Abstract

An unproven theory that has favored radiotherapy and limited wider application of first-line ablation for patients with painful metastatic bone tumors is the belief that adjacent metallic instrumentation impairs outcomes for local tumor control by serving as a heat sink. This theory has not been tested with modern bipolar radiofrequency (RFA) systems FDA cleared and specifically calibrated for bone ablation. The current study challenges a commercially available bipolar RFA device maximally, with a screw interrupting the center of the return circuit, to determine effects on ablation zone size and temperature, as well as assess whether titanium versus stainless steel instrumentation has different effects, and whether the instrumentation heats sufficiently to create nontarget ablation. Ex vivo ablations were performed using freshly harvested pig vertebrae. Image-guided RFA probe placement and screw placement allowed preparation of 15 vertebrae for ablations, 5 with no screw (control), 5 with adjacent orthogonal titanium screw, and 5 with adjacent orthogonal stainless steel screw. 3 Watt RFA was performed for 5 minutes or until impedance stopped the ablation automatically. Real-time temperature measurements were obtained from the built-in thermocouple in the RFA device and an additional thermocouple on the adjacent screw when applicable. Vertebrae were ananlyzed with 3-Tesla MRI, gross sectioning and histopathology. At 5 minutes, ablation zone temperatures increased mean 21.5 ± 2.1, 20 ± 2.9, 17.2 ± 3.5°C (control, titanium, steel respectively, P = 0.3, one-way ANOVA; P = 0.09, linear regression). At 5 minutes, screw temperatures increased mean 0.3 ± 1°C (titanium, P = 0.6, paired t-test), 4.6 ± 2.9°C (steel, P = 0.023, paired t-test). MRI, gross, histopathology confirmed ablation contained and extended beyond any screws.

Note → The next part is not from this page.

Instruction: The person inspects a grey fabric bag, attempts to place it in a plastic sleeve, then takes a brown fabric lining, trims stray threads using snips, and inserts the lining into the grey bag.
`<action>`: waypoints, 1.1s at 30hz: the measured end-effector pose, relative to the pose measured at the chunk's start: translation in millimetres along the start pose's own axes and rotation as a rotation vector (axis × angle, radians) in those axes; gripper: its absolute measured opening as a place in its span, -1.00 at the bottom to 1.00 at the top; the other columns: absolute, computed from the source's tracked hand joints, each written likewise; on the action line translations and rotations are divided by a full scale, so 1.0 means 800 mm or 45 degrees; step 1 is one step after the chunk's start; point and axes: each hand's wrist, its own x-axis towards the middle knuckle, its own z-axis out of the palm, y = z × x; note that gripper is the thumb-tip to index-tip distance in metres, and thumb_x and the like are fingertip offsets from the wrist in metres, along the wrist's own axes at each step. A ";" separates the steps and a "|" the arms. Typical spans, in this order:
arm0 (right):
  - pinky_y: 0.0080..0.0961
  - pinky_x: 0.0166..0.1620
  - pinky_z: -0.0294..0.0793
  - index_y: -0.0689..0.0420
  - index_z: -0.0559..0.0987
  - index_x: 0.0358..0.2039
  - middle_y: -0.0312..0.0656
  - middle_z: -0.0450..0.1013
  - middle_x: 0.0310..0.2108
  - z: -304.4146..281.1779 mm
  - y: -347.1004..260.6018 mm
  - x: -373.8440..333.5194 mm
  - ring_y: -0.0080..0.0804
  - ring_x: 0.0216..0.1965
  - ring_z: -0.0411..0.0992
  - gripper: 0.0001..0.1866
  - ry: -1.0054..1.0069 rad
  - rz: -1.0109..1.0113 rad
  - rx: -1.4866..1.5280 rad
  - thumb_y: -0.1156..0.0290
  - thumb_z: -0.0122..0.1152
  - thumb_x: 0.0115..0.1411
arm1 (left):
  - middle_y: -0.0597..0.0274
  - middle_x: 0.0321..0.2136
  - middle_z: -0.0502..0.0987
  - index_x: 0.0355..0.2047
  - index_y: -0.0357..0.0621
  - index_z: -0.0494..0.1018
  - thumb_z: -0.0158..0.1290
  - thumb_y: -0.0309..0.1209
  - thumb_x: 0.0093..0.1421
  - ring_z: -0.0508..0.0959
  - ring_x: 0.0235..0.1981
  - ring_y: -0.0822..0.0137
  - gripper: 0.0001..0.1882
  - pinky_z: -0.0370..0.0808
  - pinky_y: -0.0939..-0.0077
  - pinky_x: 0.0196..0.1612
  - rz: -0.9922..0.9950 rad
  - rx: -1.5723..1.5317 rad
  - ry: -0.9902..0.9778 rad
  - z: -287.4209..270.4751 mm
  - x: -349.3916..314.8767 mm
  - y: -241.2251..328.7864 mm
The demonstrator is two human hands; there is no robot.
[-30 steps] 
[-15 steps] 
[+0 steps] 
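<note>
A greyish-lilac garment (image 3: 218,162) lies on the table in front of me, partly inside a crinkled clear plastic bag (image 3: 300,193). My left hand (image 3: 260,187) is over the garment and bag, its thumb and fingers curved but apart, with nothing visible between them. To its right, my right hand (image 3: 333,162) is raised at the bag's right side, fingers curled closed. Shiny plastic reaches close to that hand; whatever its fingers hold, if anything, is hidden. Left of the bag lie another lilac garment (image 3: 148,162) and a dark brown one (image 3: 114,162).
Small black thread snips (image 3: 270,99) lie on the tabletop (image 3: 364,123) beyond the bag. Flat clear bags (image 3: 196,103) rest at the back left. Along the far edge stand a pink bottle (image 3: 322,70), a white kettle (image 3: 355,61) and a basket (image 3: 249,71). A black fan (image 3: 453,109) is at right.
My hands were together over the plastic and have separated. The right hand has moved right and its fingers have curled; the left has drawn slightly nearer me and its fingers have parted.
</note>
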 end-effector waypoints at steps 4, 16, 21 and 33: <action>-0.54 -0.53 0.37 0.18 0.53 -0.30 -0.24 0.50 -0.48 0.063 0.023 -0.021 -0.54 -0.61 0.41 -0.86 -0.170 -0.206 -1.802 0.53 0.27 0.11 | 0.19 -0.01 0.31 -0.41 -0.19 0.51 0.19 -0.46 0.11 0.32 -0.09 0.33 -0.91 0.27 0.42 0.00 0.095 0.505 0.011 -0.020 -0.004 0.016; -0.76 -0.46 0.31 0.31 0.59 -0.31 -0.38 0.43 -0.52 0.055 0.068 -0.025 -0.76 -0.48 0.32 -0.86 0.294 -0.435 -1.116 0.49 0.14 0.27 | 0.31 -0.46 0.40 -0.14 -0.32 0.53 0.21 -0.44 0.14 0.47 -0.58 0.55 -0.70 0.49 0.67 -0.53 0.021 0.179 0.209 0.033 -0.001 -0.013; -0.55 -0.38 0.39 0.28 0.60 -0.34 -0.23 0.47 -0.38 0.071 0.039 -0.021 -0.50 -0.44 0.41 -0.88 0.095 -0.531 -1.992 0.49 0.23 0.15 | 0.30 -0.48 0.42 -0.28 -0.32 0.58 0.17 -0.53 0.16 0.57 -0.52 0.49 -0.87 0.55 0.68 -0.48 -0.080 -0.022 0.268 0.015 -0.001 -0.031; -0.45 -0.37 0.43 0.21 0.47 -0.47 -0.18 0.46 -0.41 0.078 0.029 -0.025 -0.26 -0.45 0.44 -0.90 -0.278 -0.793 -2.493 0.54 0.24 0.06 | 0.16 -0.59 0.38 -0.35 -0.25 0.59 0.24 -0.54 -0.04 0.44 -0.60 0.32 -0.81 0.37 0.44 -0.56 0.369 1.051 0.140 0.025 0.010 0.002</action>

Adjacent metallic instrumentation did not significantly limit ablation in this experiment using a bipolar RFA device. The stainless steel screw demonstrated statistically significant heating by approximately 5 degrees Celsius at 5 minutes of a low power (3 Watt) RF cycle. These findings support further in vivo study to assess the short-term biologic response and remodeling with juxta-metallic bone RFA.